My next repeat climbed stairs into my larger of two 1st-floor systems where a Cen.Grand DSDAC 1.0 Deluxe gets I²S signal from a Soundaware D300Ref USB bridge which itself gets fed USBits off a FiiO R7 SD-card transport. As a WiFi allergic renter, I don't have upstairs Internet. Here the R26II worked as a fixed-gain 5V R2R DAC on pure PCM via I²S/HDMI, feeding balanced analog signal into four silver attenuation autoformers in Hattor Audio's passive-magnetic linestage. For context, the contrast DAC currently lists at €6'290; unfair like flawless skin but we live with what we have. Like downstairs, the main offset was again more intensity from higher contrast and deeper magnification. Whilst loudness can equalize certain audio qualities—pump up the volume and they improve—this intensity wasn't a function of that. Gustard's contrast ratio was lower, period. This created a softer overall milieu as though the virtual performers were farther not relative to my seat but respective to focus and directness. One could get into the weeds and say more but fundamentally, intensity or presence/hereness were the primary decider. At 4 times the outlay, many will question whether spending so much beyond the Gustard just to score higher immediacy or presence from greater resolution isn't pretentious. That is my intended takeaway. Past the R26II, more is to be had, likely even from within the same stable's 30 range. That extra is virtually guaranteed to be less than the imagination of a shopper expects who can't afford said difference. In a recent podcast, John Darko spoke to DAC Mania which has current YouTubers focus on and exaggerate the differences between D/A converters as though room treatments, speakers and subwoofers didn't create vastly bigger differences. By that metric, the R26II could easily end the digital game for even ambitious listeners until they've sorted out the far more significant sonic deciders. Once they have and not before, they'll discover just how far this DAC can really go.

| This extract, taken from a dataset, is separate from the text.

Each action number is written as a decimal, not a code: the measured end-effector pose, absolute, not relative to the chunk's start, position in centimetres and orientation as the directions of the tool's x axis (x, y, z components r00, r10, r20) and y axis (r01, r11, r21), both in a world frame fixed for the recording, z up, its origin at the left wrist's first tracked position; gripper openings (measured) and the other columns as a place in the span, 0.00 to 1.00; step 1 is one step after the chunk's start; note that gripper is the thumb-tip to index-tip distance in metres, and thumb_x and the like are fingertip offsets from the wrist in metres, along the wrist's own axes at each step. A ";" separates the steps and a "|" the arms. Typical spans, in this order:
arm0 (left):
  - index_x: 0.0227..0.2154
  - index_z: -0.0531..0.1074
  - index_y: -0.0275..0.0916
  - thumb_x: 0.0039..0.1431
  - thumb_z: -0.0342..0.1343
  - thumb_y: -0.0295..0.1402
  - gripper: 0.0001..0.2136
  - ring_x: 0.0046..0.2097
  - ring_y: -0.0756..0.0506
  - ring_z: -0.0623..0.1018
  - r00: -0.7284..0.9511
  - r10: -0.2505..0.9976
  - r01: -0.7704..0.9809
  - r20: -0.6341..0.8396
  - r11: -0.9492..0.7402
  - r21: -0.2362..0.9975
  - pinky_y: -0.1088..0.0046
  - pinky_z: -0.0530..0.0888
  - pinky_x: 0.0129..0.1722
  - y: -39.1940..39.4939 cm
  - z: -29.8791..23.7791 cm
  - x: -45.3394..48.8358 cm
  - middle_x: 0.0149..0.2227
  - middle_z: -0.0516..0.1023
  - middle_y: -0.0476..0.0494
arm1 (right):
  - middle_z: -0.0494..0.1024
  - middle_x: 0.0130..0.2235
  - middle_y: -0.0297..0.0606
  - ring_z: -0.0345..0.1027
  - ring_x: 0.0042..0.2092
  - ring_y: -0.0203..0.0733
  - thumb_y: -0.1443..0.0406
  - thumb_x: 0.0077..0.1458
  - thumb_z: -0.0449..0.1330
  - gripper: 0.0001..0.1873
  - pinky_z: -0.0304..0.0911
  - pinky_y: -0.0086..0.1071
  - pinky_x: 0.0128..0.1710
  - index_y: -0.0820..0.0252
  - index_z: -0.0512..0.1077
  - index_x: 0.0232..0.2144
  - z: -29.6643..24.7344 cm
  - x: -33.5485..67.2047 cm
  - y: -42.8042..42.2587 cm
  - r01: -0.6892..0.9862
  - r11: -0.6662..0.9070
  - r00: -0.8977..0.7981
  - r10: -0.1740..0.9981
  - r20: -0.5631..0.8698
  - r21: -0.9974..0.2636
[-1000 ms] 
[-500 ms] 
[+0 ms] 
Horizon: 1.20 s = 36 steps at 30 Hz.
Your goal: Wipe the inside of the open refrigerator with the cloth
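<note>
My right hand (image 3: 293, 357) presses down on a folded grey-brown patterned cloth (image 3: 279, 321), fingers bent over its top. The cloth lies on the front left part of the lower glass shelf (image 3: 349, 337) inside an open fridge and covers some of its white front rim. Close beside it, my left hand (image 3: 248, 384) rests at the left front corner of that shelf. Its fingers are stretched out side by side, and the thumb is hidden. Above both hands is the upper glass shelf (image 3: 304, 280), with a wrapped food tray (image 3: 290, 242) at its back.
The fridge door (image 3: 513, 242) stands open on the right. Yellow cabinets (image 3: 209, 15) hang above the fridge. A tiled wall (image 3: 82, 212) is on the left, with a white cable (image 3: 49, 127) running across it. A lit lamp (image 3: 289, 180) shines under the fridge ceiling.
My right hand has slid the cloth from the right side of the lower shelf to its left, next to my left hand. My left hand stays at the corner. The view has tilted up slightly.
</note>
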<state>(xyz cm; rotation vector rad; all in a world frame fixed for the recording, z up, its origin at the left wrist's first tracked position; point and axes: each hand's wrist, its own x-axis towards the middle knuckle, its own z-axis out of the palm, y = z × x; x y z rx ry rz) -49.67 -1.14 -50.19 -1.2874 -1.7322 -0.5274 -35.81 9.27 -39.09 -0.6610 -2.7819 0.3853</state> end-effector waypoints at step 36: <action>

The sum total. The R26II packs I²S with four menu-powered pin configurations; a fully balanced discrete 26-bit R2R decoder for high-rate PCM; a true 1-bit decoder for native DSD; analog volume control with super-easy bypass/fixed mode; a functionally basic but sonically excellent onboard streamer with strangely primitive browser interface; a dual-toroid linear power supply; a plastic remote. By now in its 2nd generation, the 3/4th-width R26II offers a lot of functionality and superb build yet charges no more than its predecessor did. Western capitalism and Trumpian tariffs wouldn't know what to make of it; not that anyone asked them to. In two well-curated mature systems confronting converters three and four times as costly, the Gustard's main deviation from my status quo were lower separation powers and a concomitant minor softness. In my book, these losses were disproportionately small compared to the cost savings. Of personally special appeal was the superb quality of Gustard's native 1-bit path at 22'5792MHz aka DSD512. Whilst it circumvents the resistor ladders at the heart of this machine so arguably its raison d'être, Gustard's execution of native DSD playback is rather above competitors I've experienced. Though its streamer lacks Qobuz/Tidal integration, its UPnP access from inside Audirvana rendered their native absence immaterial because Audirvana already embeds them. Whilst some might contemplate Gustard's own $3'599 R30 as an (only minor?) upgrade, I'd instead pursue this €1K U26 at right. It establishes an auto-matched I²S link between USB bridge and R26II DAC then fully isolates our USB source from the converter. Given my extensive experience with such bridges aka reclockers/isolators, I consider their ROI higher than a slightly fancier converter above and beyond the already ace R26II.

The essence. Given my in-house comparators, I was genuinely taken aback by how far the R26II pushes. That the residents were of still higher resolving power was virtual prediction when the serious price gap places them one or two leagues higher. Far from a given was how strong Gustard lean on price so their deck leans extra hard on the curve of diminishing returns. Here the famous trickle down is closer to 12 inches of rain in one short afternoon. It's no Biblical flood but a lot of free wet from the skies above. With this my only second Gustard gig—officially the first when I purchased the Audalytic kit from a European reseller as a consumer then penned a report without Gustard's knowledge—their score is now 3:0. With me, a few months ago G for Gustard stood for mere guess. Now G feels closer to golden guarantee of an unusually high price/performance ratio. Consider me impressed and surprised by equal degrees.